RSA Academies was therefore delighted to receive funding from the Pears Foundation to run a programme to ensure that all staff in our schools get training to identify and provide first line support to pupils with mental health difficulties.  The “all” has been important – training has been provided to headteachers, midday meals supervisors, teacher trainees and office staff as well as teachers and teaching assistants. Equally importantly, the programme has been co-designed and developed in liaison with a group of staff from the schools, under the guidance of an Advisory Board of experts, and in the main staff have participated in the training together as a whole school. We have also learnt that it if we are to successfully address children’s mental health and well-being we also need to consider the support that is available to staff.

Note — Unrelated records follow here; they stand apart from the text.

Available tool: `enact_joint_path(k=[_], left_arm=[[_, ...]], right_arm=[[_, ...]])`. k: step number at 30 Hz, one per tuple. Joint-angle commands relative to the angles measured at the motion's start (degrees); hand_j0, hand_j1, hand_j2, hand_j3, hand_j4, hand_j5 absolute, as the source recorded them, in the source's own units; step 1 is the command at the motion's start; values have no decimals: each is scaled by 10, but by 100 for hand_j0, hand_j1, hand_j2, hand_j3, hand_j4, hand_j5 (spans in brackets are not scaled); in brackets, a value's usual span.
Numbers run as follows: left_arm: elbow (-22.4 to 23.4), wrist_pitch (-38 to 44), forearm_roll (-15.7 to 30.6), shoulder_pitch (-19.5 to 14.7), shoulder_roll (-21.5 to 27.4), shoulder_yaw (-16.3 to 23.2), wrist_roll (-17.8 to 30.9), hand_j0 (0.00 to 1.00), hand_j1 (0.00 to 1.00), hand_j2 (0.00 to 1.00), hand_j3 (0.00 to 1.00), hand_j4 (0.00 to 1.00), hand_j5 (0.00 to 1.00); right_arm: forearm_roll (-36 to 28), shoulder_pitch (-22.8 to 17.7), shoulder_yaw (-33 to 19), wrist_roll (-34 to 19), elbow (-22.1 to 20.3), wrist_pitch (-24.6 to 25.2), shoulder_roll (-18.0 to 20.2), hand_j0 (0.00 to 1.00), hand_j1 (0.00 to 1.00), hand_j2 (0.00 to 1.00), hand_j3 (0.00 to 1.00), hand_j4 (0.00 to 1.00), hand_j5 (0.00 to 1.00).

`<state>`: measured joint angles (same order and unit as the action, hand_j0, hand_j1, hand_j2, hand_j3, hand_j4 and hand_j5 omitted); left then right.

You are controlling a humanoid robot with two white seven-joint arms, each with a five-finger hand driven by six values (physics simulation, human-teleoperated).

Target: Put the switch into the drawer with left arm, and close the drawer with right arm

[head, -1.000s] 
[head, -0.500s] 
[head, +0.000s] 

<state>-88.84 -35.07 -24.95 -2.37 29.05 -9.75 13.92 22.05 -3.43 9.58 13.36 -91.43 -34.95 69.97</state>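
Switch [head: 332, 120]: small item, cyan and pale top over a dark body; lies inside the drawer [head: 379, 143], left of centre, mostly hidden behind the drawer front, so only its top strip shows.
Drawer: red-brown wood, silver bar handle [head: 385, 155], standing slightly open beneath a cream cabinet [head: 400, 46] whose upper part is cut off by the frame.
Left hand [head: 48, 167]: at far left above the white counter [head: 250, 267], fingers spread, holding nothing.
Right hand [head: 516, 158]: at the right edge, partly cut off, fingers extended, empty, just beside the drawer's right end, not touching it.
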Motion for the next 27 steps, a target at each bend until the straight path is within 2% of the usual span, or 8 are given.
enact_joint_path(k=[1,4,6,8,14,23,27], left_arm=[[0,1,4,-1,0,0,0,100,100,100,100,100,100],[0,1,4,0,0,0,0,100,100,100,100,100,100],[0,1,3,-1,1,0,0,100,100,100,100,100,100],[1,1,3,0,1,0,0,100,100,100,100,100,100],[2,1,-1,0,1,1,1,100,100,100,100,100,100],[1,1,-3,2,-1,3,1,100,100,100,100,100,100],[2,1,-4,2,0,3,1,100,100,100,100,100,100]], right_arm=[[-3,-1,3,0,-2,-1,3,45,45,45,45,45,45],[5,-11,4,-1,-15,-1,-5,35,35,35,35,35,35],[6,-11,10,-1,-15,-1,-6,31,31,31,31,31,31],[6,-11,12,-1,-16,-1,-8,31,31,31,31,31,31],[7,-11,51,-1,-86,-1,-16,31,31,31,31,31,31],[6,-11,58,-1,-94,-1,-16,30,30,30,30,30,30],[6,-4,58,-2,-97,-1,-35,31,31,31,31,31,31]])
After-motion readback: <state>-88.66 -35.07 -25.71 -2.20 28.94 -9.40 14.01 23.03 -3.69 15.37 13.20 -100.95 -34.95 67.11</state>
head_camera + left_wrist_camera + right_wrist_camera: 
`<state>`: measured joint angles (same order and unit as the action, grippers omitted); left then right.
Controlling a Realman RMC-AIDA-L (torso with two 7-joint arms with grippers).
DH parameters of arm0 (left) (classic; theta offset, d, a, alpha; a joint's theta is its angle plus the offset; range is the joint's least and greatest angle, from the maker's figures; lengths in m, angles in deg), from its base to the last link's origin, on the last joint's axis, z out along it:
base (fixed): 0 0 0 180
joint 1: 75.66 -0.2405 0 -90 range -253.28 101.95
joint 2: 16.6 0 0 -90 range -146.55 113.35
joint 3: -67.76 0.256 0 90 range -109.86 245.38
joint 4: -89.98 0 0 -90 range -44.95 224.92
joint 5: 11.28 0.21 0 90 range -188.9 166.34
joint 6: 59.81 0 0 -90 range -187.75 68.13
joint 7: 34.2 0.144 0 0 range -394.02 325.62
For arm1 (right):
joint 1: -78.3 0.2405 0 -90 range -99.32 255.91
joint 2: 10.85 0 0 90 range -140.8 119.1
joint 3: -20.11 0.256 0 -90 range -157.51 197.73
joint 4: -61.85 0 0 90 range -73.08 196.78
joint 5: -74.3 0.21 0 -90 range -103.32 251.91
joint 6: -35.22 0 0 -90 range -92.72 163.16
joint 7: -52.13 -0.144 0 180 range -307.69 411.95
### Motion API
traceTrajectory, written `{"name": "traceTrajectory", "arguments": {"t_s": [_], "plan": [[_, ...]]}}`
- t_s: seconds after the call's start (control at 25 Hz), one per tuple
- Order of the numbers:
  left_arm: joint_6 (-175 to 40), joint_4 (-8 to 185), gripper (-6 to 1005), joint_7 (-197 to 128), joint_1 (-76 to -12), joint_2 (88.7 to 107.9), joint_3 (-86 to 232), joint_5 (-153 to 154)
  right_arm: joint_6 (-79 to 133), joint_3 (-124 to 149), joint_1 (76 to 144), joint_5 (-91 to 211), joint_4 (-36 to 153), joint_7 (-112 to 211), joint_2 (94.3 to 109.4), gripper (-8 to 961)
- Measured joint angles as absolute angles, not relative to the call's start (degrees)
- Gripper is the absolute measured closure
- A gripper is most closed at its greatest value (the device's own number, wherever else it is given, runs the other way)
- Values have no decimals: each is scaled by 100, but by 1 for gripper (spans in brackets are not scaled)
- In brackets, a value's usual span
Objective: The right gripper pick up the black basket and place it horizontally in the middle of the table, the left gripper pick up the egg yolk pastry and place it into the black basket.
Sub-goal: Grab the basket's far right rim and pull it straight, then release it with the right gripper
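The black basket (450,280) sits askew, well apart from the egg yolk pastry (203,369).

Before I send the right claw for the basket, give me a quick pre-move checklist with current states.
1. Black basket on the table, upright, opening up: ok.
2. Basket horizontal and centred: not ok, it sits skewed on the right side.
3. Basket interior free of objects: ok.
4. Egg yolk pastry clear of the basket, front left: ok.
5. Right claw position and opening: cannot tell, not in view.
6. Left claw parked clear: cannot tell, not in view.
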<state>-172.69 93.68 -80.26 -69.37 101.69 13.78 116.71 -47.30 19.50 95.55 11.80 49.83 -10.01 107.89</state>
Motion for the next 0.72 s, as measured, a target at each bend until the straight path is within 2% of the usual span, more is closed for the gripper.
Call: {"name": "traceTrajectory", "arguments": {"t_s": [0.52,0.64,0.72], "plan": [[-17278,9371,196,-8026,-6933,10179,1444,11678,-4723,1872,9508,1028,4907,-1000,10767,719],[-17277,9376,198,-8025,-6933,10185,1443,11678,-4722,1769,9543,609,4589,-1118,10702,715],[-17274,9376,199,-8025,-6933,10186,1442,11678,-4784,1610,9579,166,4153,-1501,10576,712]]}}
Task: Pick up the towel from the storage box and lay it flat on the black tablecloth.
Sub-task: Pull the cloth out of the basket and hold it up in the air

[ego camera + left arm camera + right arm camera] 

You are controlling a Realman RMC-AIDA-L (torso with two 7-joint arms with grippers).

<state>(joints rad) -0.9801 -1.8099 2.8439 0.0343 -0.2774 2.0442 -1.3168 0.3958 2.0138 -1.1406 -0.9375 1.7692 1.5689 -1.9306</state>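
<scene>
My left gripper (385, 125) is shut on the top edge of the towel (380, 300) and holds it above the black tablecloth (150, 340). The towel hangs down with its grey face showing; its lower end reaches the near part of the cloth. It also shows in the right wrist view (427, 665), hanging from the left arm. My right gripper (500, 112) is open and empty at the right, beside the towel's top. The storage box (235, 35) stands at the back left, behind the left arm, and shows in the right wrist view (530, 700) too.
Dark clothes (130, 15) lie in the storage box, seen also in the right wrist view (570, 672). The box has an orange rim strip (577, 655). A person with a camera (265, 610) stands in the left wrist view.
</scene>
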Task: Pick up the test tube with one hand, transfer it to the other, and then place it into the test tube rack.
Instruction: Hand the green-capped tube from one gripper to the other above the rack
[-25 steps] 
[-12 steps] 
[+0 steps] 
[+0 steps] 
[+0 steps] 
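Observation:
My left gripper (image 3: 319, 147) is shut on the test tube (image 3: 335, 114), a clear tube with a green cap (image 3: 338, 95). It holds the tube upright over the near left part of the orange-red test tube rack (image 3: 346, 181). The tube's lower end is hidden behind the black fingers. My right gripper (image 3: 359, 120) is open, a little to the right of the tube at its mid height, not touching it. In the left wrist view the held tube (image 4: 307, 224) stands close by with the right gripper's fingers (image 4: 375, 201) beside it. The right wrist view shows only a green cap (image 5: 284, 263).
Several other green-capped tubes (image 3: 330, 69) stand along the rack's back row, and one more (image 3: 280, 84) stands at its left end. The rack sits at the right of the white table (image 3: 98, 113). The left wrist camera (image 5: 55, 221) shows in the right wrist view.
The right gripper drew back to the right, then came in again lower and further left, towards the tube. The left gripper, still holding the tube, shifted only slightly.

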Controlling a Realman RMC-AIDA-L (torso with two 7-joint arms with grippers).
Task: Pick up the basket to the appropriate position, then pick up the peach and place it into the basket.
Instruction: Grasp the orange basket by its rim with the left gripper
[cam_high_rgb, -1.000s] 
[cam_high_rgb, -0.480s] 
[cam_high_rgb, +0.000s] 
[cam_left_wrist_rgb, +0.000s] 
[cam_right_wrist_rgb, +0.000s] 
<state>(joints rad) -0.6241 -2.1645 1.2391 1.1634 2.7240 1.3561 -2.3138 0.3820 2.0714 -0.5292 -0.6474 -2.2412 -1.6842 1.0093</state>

The training has included information about the national picture in terms of mental health and well-being, practical advice on helping children in the classroom, prompts to encourage a whole school approach, and also advice on how staff can support their own and colleagues’ well-being.  Informal feedback is that staff have welcomed the emphasis placed on this area and the whole school nature of the training, as well as the opportunity to tailor aspects of the training to their own school’s particular circumstances.

We are working with the Anna Freud National Centre for Children and Families on evaluating the impact on both children and teachers.  1623 pupils and 472 members of staff completed surveys in July and September 2017. Follow up surveys will be undertaken in June and July 2018, alongside focus groups with pupils and staff. The findings will be written up, and a toolkit produced based on what we have learnt, which we will launch at an event in the autumn to enable other schools to learn from our experience and introduce similar whole school approaches.